As I have been typing the story I have come to realise that Grandad borrowed names and I believe he may have blended first and last names, he calls himself Mick Osborne. I would like to take this opportunity to acknowledge and thank family, friends, and friends of family and their ancestors who have played a part in Bernard Leffler’s autobiography and his life.
End of 6th Entry from the original:
From here there are pages missing in the original and rewrites of the opening chapter in the typed manuscript with scattered page numbering.
A FEW STEPS BACK IN THE TALE
I was born beneath the immense grey walls of that flat-topped Table of the Gods which is set beside the blue waters that cap the old town first begun by Van Riebeeck and his sturdy Hollanders.
From boyhood I grew up amongst tales and traditions of gallant East Indian men, Portuguese, Dutch, and English, of flight and cattle, of Hottentot and wild coast – of the ships and frigates of France, England, and Holland which had cast anchor or run out the gun in our Great Bay. I grew up a dreamer dwelling in a world of shadows, of ships o’ the line, caravels and mighty cluff (clough) bowed merchantmen.
Myself of an ancient family of Holland on the one side, of an adventurous Scandinavian on the other related by blood and marriage to a score of old Dutch, Irish and Huguenot families I had a great wall of legend and history to climb before I entered the world of those whose people have but newly come to our portion of the Cape.
Old manners, old furniture, old names, grey old world houses and a crumbling vault – a tiny world of bygone days and customs was where I spent my childhood days.
Always in my ears thundered the Atlantic surf breaking on a cruel rocky shore – ever in the eyes was the looming bulk of the Table overshadowing the crouching mass of the Lion Hill with its steep heather and sage-covered sides crowned by the stern crags and cliffs of Lion’s Head.
All boyhood memories are tangled up with mountain wall, brushed hillside, granite shores, the heave of the sea and its breaking fury or wooing loveliness, woodland of sombre pine, glen of silver poplar and green oak – the howl of the mountain wind and the sullen murmur of the Ocean.
I went to school – to a great school half hidden by surrounding oaks and gardens, standing well away from the noise and bustle of the city. A school whose children have writ their names not only on Africa’s scroll of honour but through the world. Politicians, soldiers, priests, scholars, and sportsmen are richly represented and college and school combined it nestled under the rampart of the great grey mountain and looked down on the ship crowded Bay giving its sons ever a vision of far-off lands, of tempests fought and won, of heights to be surmounted, of ways up, across or over seemingly impossible.
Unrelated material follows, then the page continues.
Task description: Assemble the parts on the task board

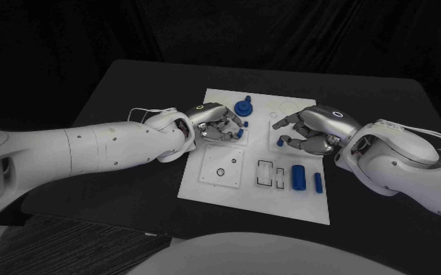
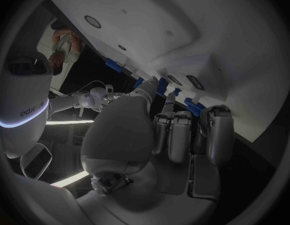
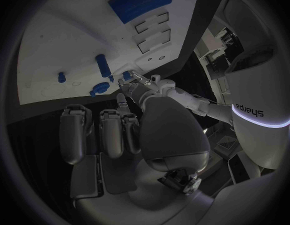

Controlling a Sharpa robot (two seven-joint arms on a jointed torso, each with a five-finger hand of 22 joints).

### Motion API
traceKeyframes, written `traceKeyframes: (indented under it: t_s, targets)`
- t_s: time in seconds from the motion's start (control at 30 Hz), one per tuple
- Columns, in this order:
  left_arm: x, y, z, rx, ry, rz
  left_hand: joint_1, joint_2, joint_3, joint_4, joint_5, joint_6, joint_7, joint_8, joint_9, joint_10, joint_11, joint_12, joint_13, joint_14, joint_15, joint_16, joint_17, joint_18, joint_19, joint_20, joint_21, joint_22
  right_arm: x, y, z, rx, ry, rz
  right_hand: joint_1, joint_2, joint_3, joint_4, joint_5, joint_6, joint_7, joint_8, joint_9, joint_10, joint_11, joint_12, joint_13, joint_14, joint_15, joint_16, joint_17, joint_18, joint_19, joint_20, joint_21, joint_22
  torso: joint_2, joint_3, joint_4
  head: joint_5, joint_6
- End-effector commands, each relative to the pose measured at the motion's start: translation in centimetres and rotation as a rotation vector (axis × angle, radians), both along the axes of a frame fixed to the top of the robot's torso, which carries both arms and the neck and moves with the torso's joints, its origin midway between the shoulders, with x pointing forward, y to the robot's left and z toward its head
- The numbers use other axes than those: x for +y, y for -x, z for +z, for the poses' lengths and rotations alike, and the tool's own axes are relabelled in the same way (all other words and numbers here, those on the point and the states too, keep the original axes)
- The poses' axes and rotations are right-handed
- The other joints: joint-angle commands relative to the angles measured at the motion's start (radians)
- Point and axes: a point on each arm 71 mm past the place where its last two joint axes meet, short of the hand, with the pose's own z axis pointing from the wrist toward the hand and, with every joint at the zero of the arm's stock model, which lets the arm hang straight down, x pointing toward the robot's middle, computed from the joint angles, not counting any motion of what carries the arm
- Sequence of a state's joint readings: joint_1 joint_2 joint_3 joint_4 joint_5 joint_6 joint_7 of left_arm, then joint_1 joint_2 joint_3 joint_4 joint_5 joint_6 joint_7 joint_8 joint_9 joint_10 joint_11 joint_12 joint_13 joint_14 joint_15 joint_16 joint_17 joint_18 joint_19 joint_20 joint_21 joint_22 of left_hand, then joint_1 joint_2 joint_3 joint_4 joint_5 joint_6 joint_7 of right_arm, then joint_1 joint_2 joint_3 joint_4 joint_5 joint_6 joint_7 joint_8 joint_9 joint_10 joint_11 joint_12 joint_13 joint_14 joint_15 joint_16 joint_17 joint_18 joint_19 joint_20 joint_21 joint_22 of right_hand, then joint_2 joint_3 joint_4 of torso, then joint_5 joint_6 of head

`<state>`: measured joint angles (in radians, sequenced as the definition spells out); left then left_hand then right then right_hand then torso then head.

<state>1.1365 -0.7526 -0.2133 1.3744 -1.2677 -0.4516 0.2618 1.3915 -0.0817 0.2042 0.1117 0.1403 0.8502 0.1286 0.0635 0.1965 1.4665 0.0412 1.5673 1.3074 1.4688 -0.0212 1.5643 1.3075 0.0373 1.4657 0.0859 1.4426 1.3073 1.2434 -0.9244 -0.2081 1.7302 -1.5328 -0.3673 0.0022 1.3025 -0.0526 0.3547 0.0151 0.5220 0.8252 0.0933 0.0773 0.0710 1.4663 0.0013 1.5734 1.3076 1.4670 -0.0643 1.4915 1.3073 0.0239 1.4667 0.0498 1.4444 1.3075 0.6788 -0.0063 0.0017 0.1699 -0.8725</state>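
Task board (image 1: 234, 189) lies mid-table. Left hand (image 1: 215, 123) at its left edge pinches a small blue peg (image 1: 239, 133). Right hand (image 1: 308, 132), over the board's right half, has fingers curled; whether it holds anything I cannot tell. Blue cylinder (image 1: 299, 177) lies on the board near the right hand.

A white task board (image 1: 213, 189) is lying on the black bench (image 1: 120, 97) at the frame's centre, blue parts (image 1: 299, 177) are showing against it, and both silver hands are gleaming on white arms.
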Motion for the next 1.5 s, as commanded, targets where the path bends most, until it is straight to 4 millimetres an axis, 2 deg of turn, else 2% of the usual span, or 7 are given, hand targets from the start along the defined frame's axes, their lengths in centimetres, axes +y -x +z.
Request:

And from my classroom to the great neglect of Caesar, Ovid, Euclid and other ancients my mind everlastingly pondered on the view set before the wide-open windows. Mighty cliff, the silver thread of mountain torrent, huge awful buttresses, jutting pinnacle, dark gloomy gorge and pleasantly wooded glen.
As I look ever and aye the untamed wildness called and longingly and full of craving my soul flung its answer to the rocks and corries, to the woods and glens.
Always the mountain called, but mingled with the sagas wafted from the stern walls so often all but buried in eddying, whirling mist, stung and gashed by cruel maddened howling wind came another song – the salt-tinged spray and limitless horizon in its call – the hymn of the sea and I listened.
Freely have they given their joys, fully have they taken me for their own. In all their moods, their anger and their pleasures have I shared. Much have I given them but more have they lavished on me. greatly have I suffered through them the joys they have given me repay. Nor yet have they finished with me nor yet do I grudge them my service.
My vow of dedication has brought me hunger and thirst, rough fare, coarse living, led me to sickness and hurt, plunged me to depths of fear and horror, raised me to the topmost heights of joy and glory in feeling and winning of a man’s victory through manhood’s powers.
I have lain crushed and torn crying for Death to release me from hurt and I have sung a song of glory in the wonder of the mad gallop over ridge and slope, of the gale-driven craft tearing her way through wave and squall, flinging from her bows the green smashed water and wandering through the wild of mountain and forest and ocean.
It has given me to meet many a gallant man and fair maid and noble mother, some of gentle birth, some of the people all of the stock of the mother from whom sprung Hengist and Horsa, Rollo Hereward, the Crusaders, the Elizabethans, the Cavaliers and Jacobites, the men of Nelson and Wellington and all the countless host of hero and heroine who fill the pages of Britain’s weal and woe.